All you need to do after that is get the log into the woodpile. Cut in from the north side, where Springside Road crosses the creek. Everyone knows that black powder won’t ignite on its own, but your palms’ll sweat carrying it through the plush white woods anyhow. Bail if that big beautiful blue truck is in the drive. Set your log on top of the pile, maybe one or two down for good measure. Point the end with the wax plug towards the tree line. Melt back into the woods—don’t give it another thought.
Maybe it’s the hills or maybe it’s what our dads teach us or maybe it’s the soft, tall blanket of pine, but we from around here tend to grow up with a fair sense of direction. Whose land is north of your land, how the creek cuts across the eastern corner of your food plot, and so on. When the closest hospital’s over the state line, you better know where your neighbors are. Who your neighbors are.
We give directions that make perfect sense to one of our own—turn left at the Jackson’s mailbox, make a right after you pass the big wild blueberry patch—but are likely to confuse soft-bellied folks who depend on wi-fi Google robot directions to get from their bed to the toilet. All that to say is that most of us can take a look at a cloud of smoke floating towards the sky and tell you right away who’s burning off underbrush, who’s burning trash. Whose cabin’s on fire.
Sonofabitch was damned lucky no one was inside when the log, the black powder, the poison pill took flame. Must’ve chucked it in the fancy stone-mantle wood-burning fireplace and then went back out to his truck, or out to the woodpile for more logs. Lucky he didn’t bring the wife and kids up that weekend. Lucky all around, we’d say.
It was just about dusk when the police scanners and radios across the mountain started lighting up. Nearly all the boys around here have been in the volunteer brigade at one time or another, or know someone that is. We consider those men heroes around here. Even get a girl fighter every once in a while, somebody’s tomboy daughter.
It’s our land, after all. If we don’t look out for it, who will? The bars empty out quick when there’s a big job going. We kept the blaze from spreading well enough—the snow helped, the wet in the air—but the cabin was a total loss, a heap of black char around a mangled deep-freeze when all was said and done. Chewed-on silverware bent into black knots and lumps of PVC that had once been plumbing poked up out of the gray, slushy mess.
While we worked, the flatlander sat on the tailgate of his truck under a shock blanket, his face blank as the moon’s. Wouldn’t let the EMTs take him out on the bus, wouldn’t talk to any of us, wouldn’t take a Styrofoam cup of coffee that one of the rookies was passing around.

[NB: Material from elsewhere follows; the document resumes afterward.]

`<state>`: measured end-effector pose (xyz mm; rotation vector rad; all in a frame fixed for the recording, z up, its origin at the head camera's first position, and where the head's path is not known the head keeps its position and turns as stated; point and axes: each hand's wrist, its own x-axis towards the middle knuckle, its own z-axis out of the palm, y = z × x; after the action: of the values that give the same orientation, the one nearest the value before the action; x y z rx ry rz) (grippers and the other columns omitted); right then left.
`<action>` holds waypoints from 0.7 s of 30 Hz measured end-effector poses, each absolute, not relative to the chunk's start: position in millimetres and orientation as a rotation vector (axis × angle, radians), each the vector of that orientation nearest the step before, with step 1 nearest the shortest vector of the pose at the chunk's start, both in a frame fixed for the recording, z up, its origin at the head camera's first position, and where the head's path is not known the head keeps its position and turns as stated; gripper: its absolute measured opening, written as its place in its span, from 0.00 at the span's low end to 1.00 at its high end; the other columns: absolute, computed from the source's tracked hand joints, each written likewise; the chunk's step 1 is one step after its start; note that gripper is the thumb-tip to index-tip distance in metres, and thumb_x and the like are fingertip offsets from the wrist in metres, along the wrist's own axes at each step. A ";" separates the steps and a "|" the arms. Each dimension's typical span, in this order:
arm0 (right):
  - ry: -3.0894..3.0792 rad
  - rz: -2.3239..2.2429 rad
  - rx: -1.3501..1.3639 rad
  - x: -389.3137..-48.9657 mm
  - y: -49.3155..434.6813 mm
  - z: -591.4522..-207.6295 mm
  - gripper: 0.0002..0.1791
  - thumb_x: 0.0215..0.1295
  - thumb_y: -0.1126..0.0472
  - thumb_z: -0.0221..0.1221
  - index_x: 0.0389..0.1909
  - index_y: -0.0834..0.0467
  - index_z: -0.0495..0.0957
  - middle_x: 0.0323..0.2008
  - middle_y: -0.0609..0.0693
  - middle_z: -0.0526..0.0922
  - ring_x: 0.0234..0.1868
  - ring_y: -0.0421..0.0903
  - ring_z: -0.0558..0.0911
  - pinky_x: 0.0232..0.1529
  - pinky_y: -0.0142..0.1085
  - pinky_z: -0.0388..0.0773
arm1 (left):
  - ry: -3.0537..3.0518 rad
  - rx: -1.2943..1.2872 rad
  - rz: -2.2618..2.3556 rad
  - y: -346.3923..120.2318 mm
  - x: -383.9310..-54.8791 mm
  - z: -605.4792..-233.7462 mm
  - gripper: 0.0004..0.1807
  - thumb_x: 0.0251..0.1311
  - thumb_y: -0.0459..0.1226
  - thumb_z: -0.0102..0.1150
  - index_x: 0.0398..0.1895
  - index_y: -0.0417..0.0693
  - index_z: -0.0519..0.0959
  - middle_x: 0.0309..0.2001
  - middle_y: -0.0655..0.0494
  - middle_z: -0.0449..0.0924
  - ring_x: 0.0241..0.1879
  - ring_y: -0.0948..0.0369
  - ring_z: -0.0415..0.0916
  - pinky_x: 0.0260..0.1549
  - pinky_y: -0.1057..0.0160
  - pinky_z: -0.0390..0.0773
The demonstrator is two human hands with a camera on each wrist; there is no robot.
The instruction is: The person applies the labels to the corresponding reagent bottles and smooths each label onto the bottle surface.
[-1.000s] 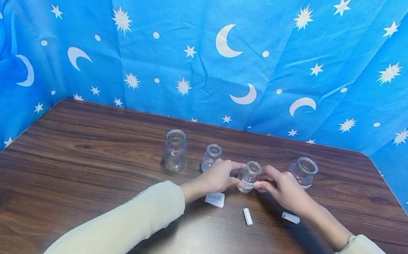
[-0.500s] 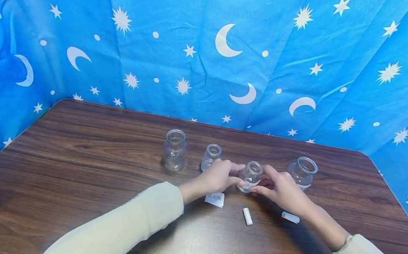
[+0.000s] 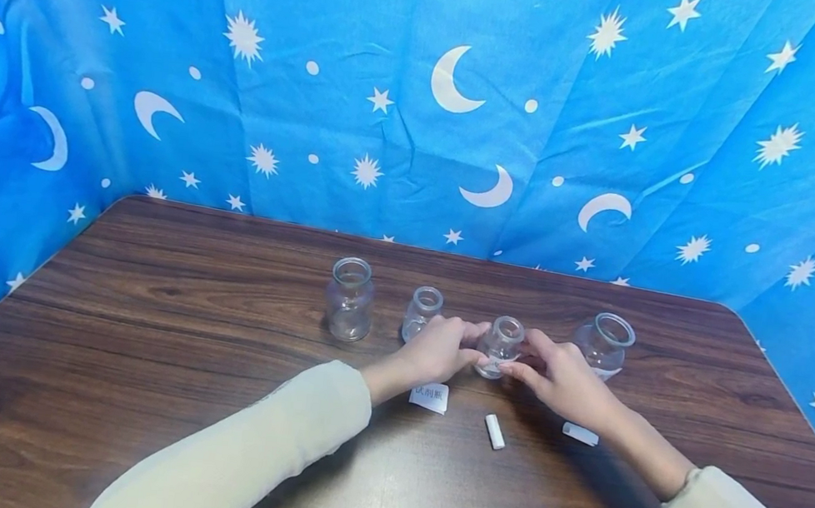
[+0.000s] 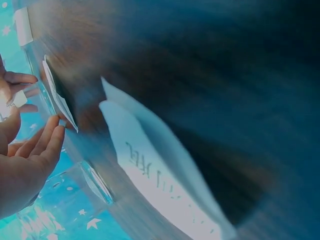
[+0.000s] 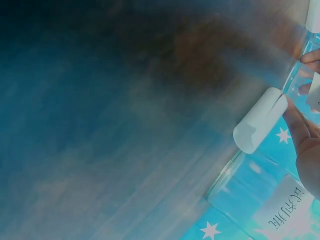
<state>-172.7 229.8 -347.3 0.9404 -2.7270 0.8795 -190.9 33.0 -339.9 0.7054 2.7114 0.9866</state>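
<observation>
Grasping one glass jar (image 3: 499,348), left hand (image 3: 439,348) and right hand (image 3: 568,381) on opposite sides; I see folded paper (image 3: 429,399) nearby.

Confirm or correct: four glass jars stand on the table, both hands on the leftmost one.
Wrong: the head view shows the left hand and right hand on the third jar from the left, not the leftmost jar. The rest holds.

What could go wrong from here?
1. Slip or tip: the held jar is smooth glass between the left hand and right hand; an uneven grip might let it tilt.
2. Knock: in the head view the left hand partly covers another small jar, so pulling back sideways could bump it.
3. Label damage: thumbs sit near the paper label and might crease it.
</observation>
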 end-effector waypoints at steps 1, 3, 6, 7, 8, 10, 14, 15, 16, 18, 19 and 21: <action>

Just there, staring into a pile of ash.
It was just too quick, we heard the chief say to the flatlander. Regretfully.
We wound the pipes back up, wiped the grit and grime off our helmets, chucked the last few cigarette butts into the muddy slush of the drive, and left him there in our rearview mirrors. There’s an energy in the air when there’s a big job, an adrenaline floating on the smell of smoke. Some of us went back to the J&B and asked for another beer, beat last call by a few minutes. Some of us went home, back to our women and our families, back to kitchens where a wife or a mother left something warm and hearty on a plate in the oven. Some of us fucked our wives with vigor and adrenaline, hot and panting, some for the first time in a long time. Some of us when we fetched more wood from the woodpile before getting in our soft beds checked each end of each split for a small, shiny spot of wax, or a fingerprint in gum.
By the time fawning season came back around the flatlander’s lot was sold. Word had it that it went at a bargain thanks to the mess and debris, parceled up by Reggie himself and the other two neighbors who planned to add the acreage to their own. Pretty good deal if you can get it. Flatlander’s mailbox is still there, on Springside Road. The mile-a-minute is beginning to creep towards it, climb up the post, wrap its spiky little tendrils around the red plastic flag. By the end of the summer, we won’t be able to see it at all.